I've been a customer since 1996 when they were just an online bookstore. I worked for the late great Digital Equipment Corporation back then, and they were a customer of ours. They had bought some of our biggest servers and they threw us out because to be honest those servers had crappy reliability, mostly due to crappy software. It was pretty embarrassing to be a big established company and get thrown out by a cheeky startup that next to no one had heard of back then, but it turns out they were right and we were wrong.

The fact is they really did outperform the rest of the industry in the basics of ordering stuff online and getting it delivered to our doorsteps, and they still are performing better and innovating faster than anyone else. They have their own bleeping cargo airplanes, for gods sake! They do this because the existing vendors (FedEx, UPS) simply could not deliver the price/performance that Amazon figured they could get if they just did it themselves. Same reason why we have their vans roaming our neighborhoods. They're even playing with drones to drop packages off.

On the computer side, they've been very innovative in the "cloud computing" space. They realized they needed warehouse scale computing to do what they wanted to do, so they just got on with it and built out the hardware and software they needed to get the job done. Now they make tons of money selling cloud services to others. That's what happens when you can deliver excellent price, performance and innovation.

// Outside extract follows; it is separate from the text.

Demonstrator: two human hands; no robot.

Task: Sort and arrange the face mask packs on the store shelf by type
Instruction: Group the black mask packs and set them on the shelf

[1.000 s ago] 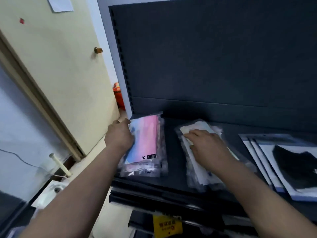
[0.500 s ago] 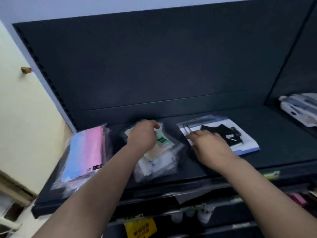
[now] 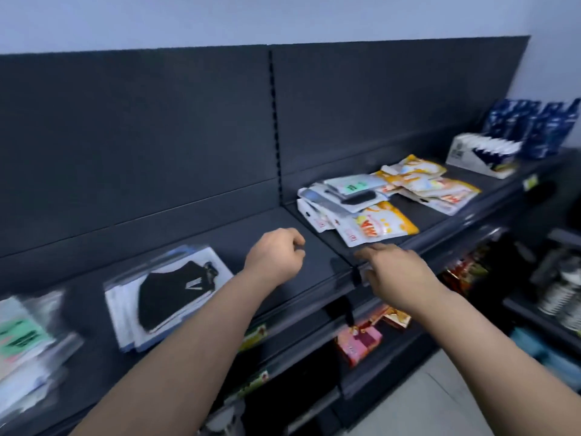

I honestly don't know what could be done to address the monopoly concerns. Is it fair to hobble Amazon just because they are good at what they do?

I felt interesting emotions Monday when I got my vaccine shot in a huge empty building that used to house a major Sears department store. I had been in that very same building when it had been a Sears as far back as the early 90s, and many times since. Sears is used as the example of who could have taken down Amazon in its early days, but they just did not have any instinct to be innovative. They were a massive entity with a lot of inertia, who knows if anyone could have changed their course or not.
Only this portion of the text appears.